One Kansas Republican source said that Pompeo has asked friends in the business and political communities to keep their schedules open, but another source stressed that the purpose of the trip is purely personal.
“They’re not coming for a pre-campaign thing. They’re just popping in,” said one of Pompeo’s Kansas friends, who said the couple planned to visit with his mother-in-law.
The Kansas race gained national attention when Kobach, a hardline conservative who lost the 2018 race for governor, announced his bid for Senate. That 2018 campaign struggled to raise money and turned off many moderate GOP voters with a message focused on illegal immigration.
The National Republican Senatorial Committee took the unusual step of slamming Kobach’s candidacy on the day of his kickoff – a sign that the national party sees Kansas potentially in play despite the GOP’s monopoly on Senate seats in the state for more than 80 years.

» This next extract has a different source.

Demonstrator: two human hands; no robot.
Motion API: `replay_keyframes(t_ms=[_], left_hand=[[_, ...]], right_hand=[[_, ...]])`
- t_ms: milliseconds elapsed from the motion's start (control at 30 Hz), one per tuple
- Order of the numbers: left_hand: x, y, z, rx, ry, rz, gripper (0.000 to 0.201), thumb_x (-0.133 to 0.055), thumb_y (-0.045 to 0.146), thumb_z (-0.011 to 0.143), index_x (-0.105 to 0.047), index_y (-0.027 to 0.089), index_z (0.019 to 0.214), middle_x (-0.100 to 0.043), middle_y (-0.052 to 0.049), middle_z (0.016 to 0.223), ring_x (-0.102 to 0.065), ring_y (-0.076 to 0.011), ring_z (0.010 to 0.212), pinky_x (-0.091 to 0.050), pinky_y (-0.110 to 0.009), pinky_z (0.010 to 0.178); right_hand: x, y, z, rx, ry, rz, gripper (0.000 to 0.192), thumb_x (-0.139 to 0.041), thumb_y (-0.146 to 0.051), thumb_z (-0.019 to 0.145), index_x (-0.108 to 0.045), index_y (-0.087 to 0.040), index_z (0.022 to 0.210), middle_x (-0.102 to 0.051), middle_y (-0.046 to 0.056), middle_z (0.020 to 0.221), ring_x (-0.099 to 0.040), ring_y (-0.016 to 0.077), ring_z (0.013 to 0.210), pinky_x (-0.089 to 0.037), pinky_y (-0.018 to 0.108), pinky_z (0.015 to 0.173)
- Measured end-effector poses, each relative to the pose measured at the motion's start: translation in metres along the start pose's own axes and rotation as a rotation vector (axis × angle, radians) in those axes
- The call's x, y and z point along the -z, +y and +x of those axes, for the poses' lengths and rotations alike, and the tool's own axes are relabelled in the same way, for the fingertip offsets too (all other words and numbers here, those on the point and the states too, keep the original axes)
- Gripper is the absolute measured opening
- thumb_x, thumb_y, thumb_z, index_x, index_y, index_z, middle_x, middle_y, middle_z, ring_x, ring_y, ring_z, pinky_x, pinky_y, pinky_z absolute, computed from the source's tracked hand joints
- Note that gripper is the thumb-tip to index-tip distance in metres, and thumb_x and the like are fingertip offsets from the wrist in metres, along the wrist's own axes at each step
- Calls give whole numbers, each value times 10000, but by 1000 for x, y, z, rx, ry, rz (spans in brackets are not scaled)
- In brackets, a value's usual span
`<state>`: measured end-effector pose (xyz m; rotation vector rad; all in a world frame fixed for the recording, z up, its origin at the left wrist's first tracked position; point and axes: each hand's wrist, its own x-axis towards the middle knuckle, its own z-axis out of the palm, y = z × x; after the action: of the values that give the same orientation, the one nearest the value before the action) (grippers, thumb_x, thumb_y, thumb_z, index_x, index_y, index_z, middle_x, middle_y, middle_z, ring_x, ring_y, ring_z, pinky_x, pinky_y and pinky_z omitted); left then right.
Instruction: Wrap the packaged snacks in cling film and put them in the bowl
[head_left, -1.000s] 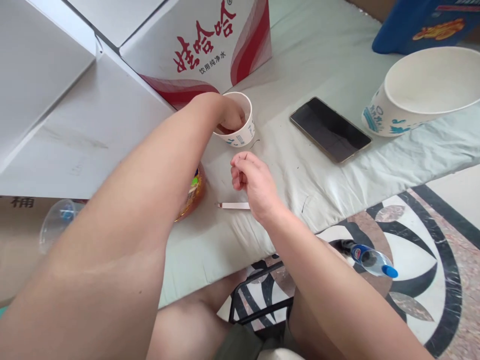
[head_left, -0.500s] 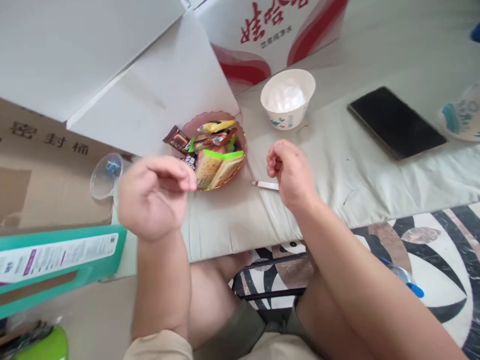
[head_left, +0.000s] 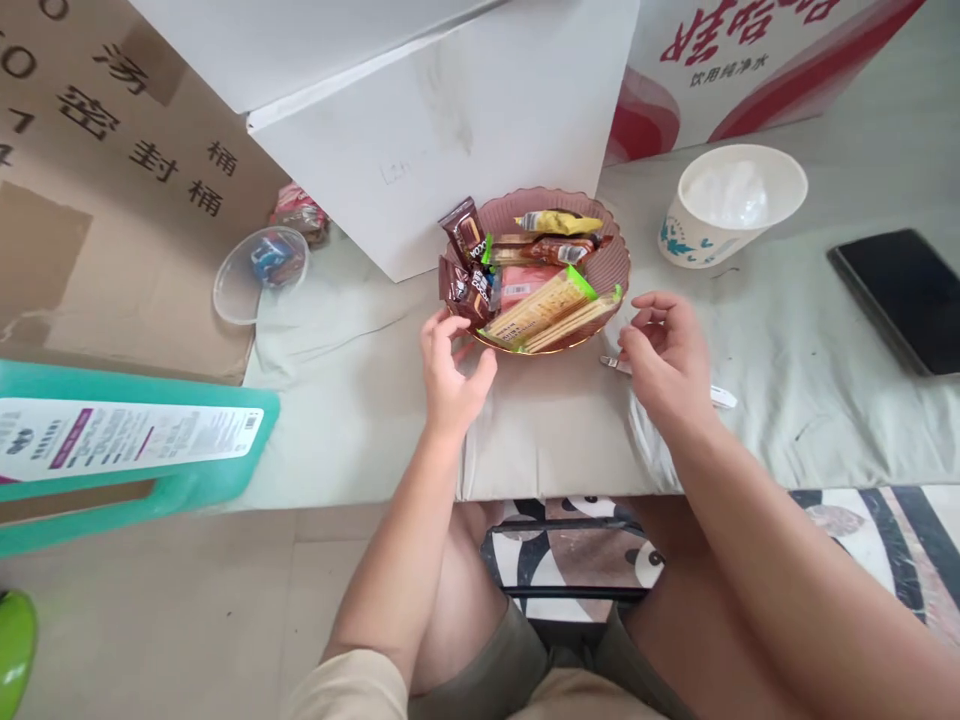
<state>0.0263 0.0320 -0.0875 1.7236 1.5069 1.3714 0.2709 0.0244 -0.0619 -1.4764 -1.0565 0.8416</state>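
A pink scalloped plate [head_left: 611, 262] holds several wrapped snacks, among them brown chocolate packets [head_left: 466, 262] and a green-edged wafer pack [head_left: 546, 315]. My left hand [head_left: 452, 373] rests at the plate's left front rim, fingers spread and empty, fingertips close to the brown packets. My right hand [head_left: 666, 358] hovers at the plate's right front edge, fingers loosely curled and holding nothing. A thin white strip [head_left: 721, 397] lies on the cloth under my right hand. A white paper cup [head_left: 731, 205] with crumpled clear wrapping inside stands right of the plate.
A black phone [head_left: 904, 295] lies at the right edge. White cardboard flaps [head_left: 465, 110] and a red-printed box [head_left: 742, 60] stand behind the plate. A clear plastic lid [head_left: 259, 272] sits left, a brown carton [head_left: 112, 190] and teal box [head_left: 127, 440] further left.
My left hand left the paper cup, swung back, then came down empty at the plate's left rim. My right hand opened its fist beside the plate. The camera turned left and down.
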Motion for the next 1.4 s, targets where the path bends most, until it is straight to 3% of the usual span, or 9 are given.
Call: replay_keyframes(t_ms=[167, 367, 500, 600, 867, 1033, 1167, 1267, 1400], left_hand=[[10, 6, 2, -85, -70, 194, 331, -696, 200, 846, -604, 248, 1160, -520, -126, 1465, -519, -294, 1437, -589, -414, 1003], [15, 12, 3, -3, -147, 203, 447, -860, 280, 769, -561, 251, 1100, -443, -146, 1571, -460, -327, 1503, -554, -454, 1070], [13, 14, 4, 33, -176, 112, 423, -880, 305, 759, -517, 239, 966, -565, -115, 1407, -636, -267, 1250, -585, -400, 964], [11, 16, 6, 61, -176, 25, 427, -883, 304, 745, -512, 234, 942, -555, -114, 1415, -661, -239, 1131, -598, -375, 885], [-12, 27, 16, 58, -255, -39, 408, -848, 267, 755, -481, 242, 930, -594, -76, 1303, -627, -218, 1093, -563, -368, 898], [-26, 25, 16, 70, -283, -86, 433, -854, 310, 750, -474, 246, 947, -594, -70, 1301, -646, -216, 1092, -558, -393, 940], [-31, 21, 14, 83, -296, -120, 432, -853, 322, 755, -486, 251, 972, -629, -56, 1184, -668, -208, 1068, -569, -389, 947], [-32, 19, 13, 76, -282, -146, 444, -868, 341, 739, -493, 248, 960, -637, -46, 1141, -683, -197, 1035, -585, -373, 932], [-43, 25, 19, 94, -242, -145, 470, -884, 376, 716, -489, 242, 933, -642, -32, 1095, -695, -183, 984, -599, -367, 921]], right_hand=[[3, 8, 2, 135, 41, -176, 304, -624, -252, 794, -657, -281, 1095, -608, 10, 976, -608, 146, 813, -529, 306, 704], [6, 16, -4, 154, -22, -220, 313, -651, -301, 826, -634, -288, 1138, -622, 23, 1022, -666, 191, 911, -578, 378, 786], [5, 15, 1, 143, 68, -226, 356, -676, -315, 755, -628, -278, 1106, -631, 37, 1043, -686, 214, 925, -580, 409, 786], [9, 15, 4, 142, 176, -226, 406, -672, -299, 670, -628, -279, 1072, -650, 56, 1043, -700, 238, 916, -576, 435, 783], [62, 14, 5, 122, 357, -348, 357, -638, -273, 656, -621, -262, 1012, -683, 95, 1052, -726, 274, 950, -567, 449, 795], [79, -7, 42, 244, 279, -617, 416, -639, -152, 707, -663, -229, 1115, -636, 153, 1214, -717, 227, 940, -550, 364, 762], [80, -7, 88, 196, 250, -824, 466, -769, -138, 689, -712, -227, 1143, -574, 215, 1429, -656, 252, 1077, -497, 410, 931], [83, -1, 106, 184, 221, -833, 280, -807, -185, 726, -731, -245, 989, -537, 188, 1517, -644, 253, 1122, -459, 425, 973], [105, -3, 104, 207, 225, -807, 119, -747, -254, 810, -691, -247, 914, -557, 145, 1517, -655, 229, 1109, -460, 394, 901]])
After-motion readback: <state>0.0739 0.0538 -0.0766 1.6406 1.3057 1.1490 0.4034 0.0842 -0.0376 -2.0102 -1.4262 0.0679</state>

The message from McConnell and other national Republicans has been clear. They’re willing to wait for Pompeo.
“The Kansas race is still unfolding. I’ve said several times — I’m not sure the president agrees with this — that I’d love to see the secretary of state run for the Senate in Kansas,” McConnell said last week.
Pompeo has time. The state’s filing deadline isn’t until June 2020, two months before the August GOP primary, and Pompeo would enter the race with unparalleled name recognition and support from the powerful Koch political network.
For four straight elections, the Wichita Republican was the top recipient nationwide of contributions from Wichita-based Koch industries as a U.S. House candidate.
He also has roughly $1 million in a dormant House campaign account that could be used to kick-start a Senate run.
Sen. Jerry Moran, R-Kansas, said when he last spoke to Pompeo about the Senate race he reminded him about the major lifestyle change that would result from leaving the Cabinet to mount a campaign in the Midwest.
“When we had a conversation about this my point to him was, ‘When I hang up the phone, Mike, I’m on my way to the Lions Club pancake feed. I don’t know how you spend your time,’” said Moran, who frequently returns to Kansas for local events and holds town halls in each of the state’s 105 counties every two years.
“So it’s a different world is the point and that’s obvious to him. It’s obvious to me.”
Pompeo briefly weighed a Senate primary against Moran in 2016 before opting for another successful run for the U.S. House. Trump selected Pompeo to head the CIA shortly after the election.
In March, Pompeo visited Johnson County, Kansas’ most populous and affluent county, for a State Department-hosted event centered on global entrepreneurship. Pompeo joked at the March event that he would remain in his current position until Trump tweets him out of office.
But Pompeo’s statements downplaying his interest in a Senate run haven’t stopped chatter about the possibility among Republicans in Kansas and Washington.
“I don’t know what his current thinking is, but I assume rightly so from a policy and political view he has no choice but to stay focused on what he does on the day-to-day job,” Moran said. “I’m told that he is coming home to Kansas for a time in August, and maybe there’s an opportunity to have that break.”